Assignment
Which lines of the listing hold the string "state"? Show each of them.

Data segment
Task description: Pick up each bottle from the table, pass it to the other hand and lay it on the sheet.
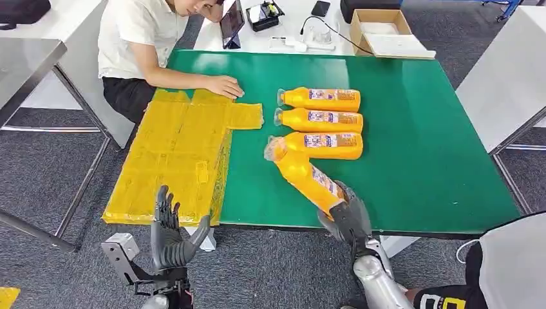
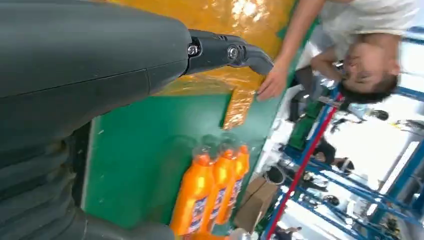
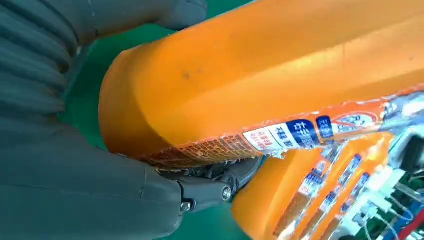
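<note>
Right hand [image 1: 348,217] clasped around the base of the nearest orange bottle [image 1: 308,176] at the green table's [image 1: 418,161] near edge, long axis slanting away, cap end toward the three other bottles [image 1: 322,120]. Left hand [image 1: 170,233] waiting low before the yellow sheet [image 1: 174,154], fingers spread and upright, holding nothing. Handover likely leftward across the table front, base first.

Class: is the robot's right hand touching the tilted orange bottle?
Touching. The right wrist view shows the right hand wrapped around the tilted bottle base.
</note>
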Motion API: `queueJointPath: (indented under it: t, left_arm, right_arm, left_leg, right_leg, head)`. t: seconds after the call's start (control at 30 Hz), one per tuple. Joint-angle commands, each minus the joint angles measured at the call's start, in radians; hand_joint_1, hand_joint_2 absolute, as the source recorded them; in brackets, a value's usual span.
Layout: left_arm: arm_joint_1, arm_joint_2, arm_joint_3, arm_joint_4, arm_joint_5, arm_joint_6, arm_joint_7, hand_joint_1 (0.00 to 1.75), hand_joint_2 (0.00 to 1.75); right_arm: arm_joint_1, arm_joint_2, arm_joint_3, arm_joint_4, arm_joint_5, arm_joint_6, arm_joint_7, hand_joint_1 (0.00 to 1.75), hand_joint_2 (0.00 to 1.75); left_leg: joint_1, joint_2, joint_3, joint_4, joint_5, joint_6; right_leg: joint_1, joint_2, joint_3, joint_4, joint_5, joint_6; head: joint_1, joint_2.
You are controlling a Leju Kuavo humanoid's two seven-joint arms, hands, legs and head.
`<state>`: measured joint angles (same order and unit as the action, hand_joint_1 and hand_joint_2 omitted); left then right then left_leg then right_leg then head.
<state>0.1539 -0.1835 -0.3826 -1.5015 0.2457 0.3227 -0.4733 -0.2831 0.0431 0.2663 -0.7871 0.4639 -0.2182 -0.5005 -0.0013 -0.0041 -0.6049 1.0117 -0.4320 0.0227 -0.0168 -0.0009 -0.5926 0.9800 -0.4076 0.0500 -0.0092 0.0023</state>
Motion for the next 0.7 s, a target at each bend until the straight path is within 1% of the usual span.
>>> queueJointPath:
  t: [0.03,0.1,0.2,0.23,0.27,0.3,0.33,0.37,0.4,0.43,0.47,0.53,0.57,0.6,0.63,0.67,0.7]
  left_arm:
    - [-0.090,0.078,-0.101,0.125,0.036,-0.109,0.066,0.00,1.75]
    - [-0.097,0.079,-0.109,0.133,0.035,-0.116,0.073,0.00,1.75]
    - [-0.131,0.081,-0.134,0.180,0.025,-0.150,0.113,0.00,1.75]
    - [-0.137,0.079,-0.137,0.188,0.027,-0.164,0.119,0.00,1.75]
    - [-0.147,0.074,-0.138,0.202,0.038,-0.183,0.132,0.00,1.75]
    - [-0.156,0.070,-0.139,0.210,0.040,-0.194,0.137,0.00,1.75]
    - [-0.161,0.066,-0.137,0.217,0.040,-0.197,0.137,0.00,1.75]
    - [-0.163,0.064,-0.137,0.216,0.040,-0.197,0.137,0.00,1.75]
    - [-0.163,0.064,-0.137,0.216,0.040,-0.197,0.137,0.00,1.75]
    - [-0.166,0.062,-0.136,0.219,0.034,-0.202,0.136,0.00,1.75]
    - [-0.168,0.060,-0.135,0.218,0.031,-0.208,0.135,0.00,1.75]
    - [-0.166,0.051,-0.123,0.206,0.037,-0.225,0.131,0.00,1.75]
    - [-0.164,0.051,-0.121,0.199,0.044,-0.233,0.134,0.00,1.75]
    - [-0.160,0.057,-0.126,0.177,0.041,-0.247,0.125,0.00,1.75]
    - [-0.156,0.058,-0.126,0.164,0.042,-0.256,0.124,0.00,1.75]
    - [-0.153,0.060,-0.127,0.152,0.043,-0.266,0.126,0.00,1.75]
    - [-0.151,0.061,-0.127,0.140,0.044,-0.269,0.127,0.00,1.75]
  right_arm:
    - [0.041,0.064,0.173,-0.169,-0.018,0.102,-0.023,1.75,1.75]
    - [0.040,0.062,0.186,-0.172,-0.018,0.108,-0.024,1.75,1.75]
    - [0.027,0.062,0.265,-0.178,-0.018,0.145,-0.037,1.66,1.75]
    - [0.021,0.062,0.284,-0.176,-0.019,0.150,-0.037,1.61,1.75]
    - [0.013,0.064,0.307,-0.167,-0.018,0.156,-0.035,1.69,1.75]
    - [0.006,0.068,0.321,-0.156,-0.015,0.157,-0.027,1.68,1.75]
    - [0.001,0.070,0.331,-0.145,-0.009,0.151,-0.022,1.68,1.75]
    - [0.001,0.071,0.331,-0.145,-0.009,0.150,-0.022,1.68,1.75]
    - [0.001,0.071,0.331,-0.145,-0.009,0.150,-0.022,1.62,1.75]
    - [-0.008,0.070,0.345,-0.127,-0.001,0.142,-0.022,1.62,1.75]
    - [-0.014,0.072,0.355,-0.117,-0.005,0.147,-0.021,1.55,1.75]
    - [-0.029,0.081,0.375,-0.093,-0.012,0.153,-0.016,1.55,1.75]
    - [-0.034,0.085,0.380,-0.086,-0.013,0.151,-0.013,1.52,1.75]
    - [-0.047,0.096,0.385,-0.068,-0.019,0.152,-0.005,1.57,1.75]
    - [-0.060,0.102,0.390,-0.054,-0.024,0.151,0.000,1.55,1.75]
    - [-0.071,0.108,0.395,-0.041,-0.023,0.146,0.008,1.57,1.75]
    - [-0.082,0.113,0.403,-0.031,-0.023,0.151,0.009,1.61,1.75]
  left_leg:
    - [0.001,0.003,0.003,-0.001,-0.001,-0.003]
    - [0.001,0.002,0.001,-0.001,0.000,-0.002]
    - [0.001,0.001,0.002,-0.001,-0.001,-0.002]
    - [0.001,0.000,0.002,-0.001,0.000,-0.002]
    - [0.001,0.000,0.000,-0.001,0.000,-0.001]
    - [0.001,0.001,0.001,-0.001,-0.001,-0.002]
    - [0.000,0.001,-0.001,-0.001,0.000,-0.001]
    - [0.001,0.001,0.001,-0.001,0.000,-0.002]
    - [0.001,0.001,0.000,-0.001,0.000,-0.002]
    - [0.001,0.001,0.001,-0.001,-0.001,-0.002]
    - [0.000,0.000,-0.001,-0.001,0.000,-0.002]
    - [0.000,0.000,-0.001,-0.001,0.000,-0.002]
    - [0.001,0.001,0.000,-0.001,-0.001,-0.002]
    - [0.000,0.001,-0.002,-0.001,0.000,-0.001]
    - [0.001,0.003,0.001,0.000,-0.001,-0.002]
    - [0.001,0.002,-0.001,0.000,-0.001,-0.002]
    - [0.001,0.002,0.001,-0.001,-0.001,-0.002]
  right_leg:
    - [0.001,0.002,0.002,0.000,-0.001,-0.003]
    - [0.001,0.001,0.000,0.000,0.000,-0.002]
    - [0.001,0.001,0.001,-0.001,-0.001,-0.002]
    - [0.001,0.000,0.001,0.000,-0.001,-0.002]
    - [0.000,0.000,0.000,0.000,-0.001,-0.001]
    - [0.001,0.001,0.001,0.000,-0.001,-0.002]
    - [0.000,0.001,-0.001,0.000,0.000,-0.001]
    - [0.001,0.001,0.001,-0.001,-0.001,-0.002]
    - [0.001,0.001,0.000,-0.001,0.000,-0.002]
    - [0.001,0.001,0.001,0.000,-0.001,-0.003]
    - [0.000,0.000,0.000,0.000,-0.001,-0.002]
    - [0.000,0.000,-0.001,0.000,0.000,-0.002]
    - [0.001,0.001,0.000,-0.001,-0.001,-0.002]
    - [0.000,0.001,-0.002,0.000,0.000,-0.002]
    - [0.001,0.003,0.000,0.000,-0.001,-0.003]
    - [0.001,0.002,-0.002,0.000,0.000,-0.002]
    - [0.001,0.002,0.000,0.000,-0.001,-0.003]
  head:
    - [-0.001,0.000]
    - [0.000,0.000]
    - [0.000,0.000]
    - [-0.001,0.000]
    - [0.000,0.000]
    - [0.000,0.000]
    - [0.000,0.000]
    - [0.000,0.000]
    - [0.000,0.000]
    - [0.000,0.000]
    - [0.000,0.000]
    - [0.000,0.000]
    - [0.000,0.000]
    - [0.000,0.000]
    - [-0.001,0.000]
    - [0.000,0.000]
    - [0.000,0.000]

Response to the exercise
`<state>`: measured joint angles (same order and unit as the action, hand_joint_1 and hand_joint_2 omitted); left then right then left_leg then right_leg then head.
<state>0.1539 -0.1835 -0.3826 -1.5015 0.2457 0.3227 -0.4733 -0.2831 0.0431 0.2663 -0.7871 0.4639 -0.2182 -0.5005 -0.0013 -0.0041 -0.6049 1.0117 -0.4320 0.0227 -0.0168 -0.0009 -0.5926 0.9800 -0.4076 0.0500 -0.0092 0.0023</state>

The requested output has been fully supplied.